Of course, I should never presume to understand my own body.
I’ve been sick and ignoring the whole thing for several days, but last night a series of conversations with various folks found me on the telephone with the after-hours medical people, who agreed with my assessment of non-risk regarding the swine flu. Mainly because they thought I have it.
They certainly did not agree with my blithe indifference to intense joint pain. Various acronyms were bandied about, finally settling on the possibility of an abdominal strep infection.

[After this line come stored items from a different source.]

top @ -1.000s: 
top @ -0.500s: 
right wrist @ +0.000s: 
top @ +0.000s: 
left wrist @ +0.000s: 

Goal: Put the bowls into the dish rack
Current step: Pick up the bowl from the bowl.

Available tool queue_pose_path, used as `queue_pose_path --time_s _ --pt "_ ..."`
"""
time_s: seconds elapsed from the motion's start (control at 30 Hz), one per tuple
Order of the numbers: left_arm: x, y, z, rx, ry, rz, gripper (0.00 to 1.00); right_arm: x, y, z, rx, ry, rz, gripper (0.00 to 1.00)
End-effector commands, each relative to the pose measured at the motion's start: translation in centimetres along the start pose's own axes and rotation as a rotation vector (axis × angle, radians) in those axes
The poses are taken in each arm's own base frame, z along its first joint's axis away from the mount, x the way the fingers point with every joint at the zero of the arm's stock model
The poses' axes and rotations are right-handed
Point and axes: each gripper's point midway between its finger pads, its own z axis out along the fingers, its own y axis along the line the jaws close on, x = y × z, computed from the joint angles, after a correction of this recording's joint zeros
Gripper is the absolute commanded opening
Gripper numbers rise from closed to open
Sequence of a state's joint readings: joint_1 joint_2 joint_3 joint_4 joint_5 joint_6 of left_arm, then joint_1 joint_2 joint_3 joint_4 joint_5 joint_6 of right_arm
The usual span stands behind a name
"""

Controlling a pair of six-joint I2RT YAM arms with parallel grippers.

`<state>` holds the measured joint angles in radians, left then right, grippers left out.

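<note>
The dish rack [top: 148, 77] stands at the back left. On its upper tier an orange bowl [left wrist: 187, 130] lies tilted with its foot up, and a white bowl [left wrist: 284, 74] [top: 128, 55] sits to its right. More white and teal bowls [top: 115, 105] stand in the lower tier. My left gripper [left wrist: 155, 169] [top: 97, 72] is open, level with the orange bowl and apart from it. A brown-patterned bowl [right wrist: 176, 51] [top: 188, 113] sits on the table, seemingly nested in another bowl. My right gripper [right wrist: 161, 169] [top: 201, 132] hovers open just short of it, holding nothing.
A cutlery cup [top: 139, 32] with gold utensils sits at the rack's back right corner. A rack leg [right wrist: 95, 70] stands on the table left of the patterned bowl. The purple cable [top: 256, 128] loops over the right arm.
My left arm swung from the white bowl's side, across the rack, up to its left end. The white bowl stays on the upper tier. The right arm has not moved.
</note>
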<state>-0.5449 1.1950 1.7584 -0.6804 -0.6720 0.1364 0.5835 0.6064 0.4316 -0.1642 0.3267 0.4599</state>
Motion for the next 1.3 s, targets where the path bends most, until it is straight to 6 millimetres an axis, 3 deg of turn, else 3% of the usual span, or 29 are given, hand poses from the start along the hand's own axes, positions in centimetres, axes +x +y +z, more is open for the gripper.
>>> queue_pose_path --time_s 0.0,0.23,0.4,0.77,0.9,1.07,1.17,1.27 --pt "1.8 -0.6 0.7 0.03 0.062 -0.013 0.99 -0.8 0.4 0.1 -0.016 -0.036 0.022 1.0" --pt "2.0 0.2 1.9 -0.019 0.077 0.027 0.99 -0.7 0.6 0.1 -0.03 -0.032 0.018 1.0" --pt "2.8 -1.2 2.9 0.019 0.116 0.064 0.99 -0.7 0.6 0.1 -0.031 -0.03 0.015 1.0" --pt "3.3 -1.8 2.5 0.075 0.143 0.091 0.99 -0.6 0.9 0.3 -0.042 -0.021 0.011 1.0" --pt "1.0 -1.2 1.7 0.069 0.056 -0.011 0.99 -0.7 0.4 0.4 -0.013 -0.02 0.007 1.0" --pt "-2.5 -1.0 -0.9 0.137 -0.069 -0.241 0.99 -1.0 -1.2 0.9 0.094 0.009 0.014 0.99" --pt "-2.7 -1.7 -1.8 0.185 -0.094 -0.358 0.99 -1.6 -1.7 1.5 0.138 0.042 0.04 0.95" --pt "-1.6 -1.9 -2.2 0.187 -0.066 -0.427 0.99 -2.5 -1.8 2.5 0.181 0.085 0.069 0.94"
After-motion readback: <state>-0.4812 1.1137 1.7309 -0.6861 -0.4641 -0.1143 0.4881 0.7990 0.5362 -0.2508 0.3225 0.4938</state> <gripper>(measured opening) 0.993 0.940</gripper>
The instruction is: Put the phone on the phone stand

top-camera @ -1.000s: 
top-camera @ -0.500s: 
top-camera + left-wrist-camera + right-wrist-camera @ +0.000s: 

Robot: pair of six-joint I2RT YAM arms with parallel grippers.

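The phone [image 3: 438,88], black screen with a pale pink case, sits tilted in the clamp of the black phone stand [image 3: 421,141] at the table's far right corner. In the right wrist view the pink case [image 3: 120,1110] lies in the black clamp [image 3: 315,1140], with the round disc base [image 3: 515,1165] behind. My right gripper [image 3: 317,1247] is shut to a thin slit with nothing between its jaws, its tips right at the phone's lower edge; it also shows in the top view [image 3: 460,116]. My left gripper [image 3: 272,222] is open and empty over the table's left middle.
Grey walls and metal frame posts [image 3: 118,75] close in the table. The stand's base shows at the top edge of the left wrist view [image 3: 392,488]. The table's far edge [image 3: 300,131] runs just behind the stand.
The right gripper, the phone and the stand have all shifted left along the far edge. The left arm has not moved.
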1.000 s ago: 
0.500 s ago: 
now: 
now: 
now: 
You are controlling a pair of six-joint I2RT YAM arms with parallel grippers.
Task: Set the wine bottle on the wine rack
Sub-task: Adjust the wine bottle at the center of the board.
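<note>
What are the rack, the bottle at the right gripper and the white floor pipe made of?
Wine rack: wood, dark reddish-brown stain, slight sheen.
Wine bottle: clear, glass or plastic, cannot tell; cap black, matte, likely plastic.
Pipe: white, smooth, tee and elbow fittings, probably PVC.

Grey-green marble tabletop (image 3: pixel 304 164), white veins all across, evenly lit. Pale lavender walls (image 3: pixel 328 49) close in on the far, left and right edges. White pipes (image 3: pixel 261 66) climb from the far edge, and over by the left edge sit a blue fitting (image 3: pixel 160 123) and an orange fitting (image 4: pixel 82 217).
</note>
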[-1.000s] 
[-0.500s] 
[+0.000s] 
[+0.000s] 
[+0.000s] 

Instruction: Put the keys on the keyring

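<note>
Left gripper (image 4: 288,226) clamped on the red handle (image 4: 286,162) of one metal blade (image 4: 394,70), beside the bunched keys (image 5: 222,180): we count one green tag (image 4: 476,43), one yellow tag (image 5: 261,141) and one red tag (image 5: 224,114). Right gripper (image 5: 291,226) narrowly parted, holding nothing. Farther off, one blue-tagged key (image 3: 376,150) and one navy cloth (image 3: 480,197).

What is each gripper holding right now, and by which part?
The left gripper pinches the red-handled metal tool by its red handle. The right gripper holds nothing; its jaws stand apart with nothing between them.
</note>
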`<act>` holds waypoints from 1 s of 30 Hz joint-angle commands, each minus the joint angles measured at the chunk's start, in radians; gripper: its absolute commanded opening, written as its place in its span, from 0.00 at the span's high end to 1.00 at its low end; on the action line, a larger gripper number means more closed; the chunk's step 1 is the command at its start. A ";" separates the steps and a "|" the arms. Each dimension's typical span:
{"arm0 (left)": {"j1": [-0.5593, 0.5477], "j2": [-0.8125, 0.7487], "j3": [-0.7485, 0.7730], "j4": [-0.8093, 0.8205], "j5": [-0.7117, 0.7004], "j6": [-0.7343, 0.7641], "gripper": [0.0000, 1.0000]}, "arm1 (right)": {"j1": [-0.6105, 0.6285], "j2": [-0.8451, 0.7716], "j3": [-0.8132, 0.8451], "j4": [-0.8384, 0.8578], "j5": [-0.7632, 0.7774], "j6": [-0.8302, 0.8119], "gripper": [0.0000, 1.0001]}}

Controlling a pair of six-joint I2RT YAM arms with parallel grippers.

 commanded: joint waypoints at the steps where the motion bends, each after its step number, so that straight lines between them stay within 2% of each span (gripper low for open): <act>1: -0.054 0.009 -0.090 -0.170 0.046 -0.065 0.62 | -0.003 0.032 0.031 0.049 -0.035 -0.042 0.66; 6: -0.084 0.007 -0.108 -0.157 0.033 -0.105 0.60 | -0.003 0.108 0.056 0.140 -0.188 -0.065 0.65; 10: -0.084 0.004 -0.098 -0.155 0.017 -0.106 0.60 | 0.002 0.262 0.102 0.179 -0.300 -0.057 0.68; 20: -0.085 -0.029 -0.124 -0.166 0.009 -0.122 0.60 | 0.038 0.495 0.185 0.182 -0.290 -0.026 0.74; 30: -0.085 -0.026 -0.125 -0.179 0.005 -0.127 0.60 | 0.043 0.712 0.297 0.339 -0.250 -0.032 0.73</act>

When I first got sick last week I thought to myself Self, this feels like a strep infection… in my kidneys…. though I discarded the theory when I started to (mostly) get better.
See – having a high pain threshold is not always helpful.
Growing up sick and poor in the states I learned to ration my own healthcare, and the habits were so ingrained I persisted even with full insurance. In this country I have remained at least nominally healthy so I have never fully utilized all of the services available.
This means I was shocked nearly speechless to hear a stranger on the telephone inform me that not only was he worried, he was dispatching a doctor to examine me at my residence – posthaste.
Mainly because of that pesky childhood history thing; as the man on the phone pointed out, even when I feel better, in principle I can remain contagious, and might easily relapse. Cancer, even in permanent remission otherwise known as cured, can be so annoying.
Like a scene out of ET, suited and masked professionals turned up in my natural habitat to swab and poke and inquire.
When the first round of examinations proved insufficient, they came back again.
Numerous consultations, two home visits, drugs not only prescribed but also delivered – cost to me? Exactly nothing.
I love the National Health Service.
Right now I am officially quarantined – quite a novel experience, given that back in the states I was not just allowed but actually forced back out into the world… even when I was literally radioactive.
I don’t feel sick enough to be part of this pandemic, and expect the tests to prove my hunch that all is well. Probably about ten minutes after I cancel all of the plans for the evening!
But in the meanwhile, my home is under official government quarantine. With a sign on the door and everything.